References & Resources
MLBAM and Sportvisions' PITCHf/x data was used throughout this article. Josh Kalk's collection of this data, corrections to it, and pitch classifications were also used. Josh also helped me in several other fashions, so a big thanks to Josh!
Here are a few issues that might have influenced the results of this study. Make of them what you will and keep them in mind when considering the implications of the results drawn in this article.
As I briefly mentioned in the article, runs100 isn't a perfect metric. Because it is partially context driven, it doesn't perfectly isolate the raw effectiveness of a pitch. It also doesn't make any adjustments for BABIP, though hopefully when we reach high enough sample sizes that will even out. I'm not quite sure the some of the sample sizes used here reached that point, though. The methodology is still pretty sound, however, and it's better than anything else we have to work with right now.

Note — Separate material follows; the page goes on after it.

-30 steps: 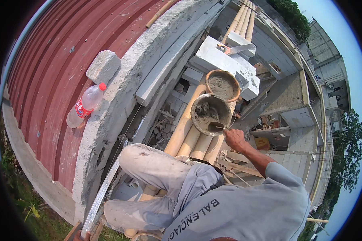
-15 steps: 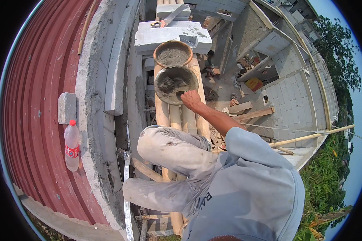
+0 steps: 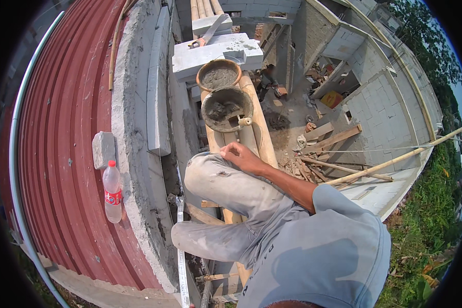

The raw PITCHf/x data still has kinks in it (though Josh Kalk's corrections should go a long, long way in accounting for that), and the pitch classifications used to identify the curveballs aren't 100 percent perfect. They are quite good though, especially since curveballs are one of the easier pitches to classify (though it's still possible a few sliders were classified as curves and visa-versa).
The classification of curveballs as 12/6, 11/5, etc. obviously aren't perfect either. These were done by me, and I made some very general, sweeping distinctions between them. This should have served our purposes, though.
I don't think there are too many other large issues. All sample sizes consisted of at least 200 pitches unless otherwise noted, and most were much higher than that.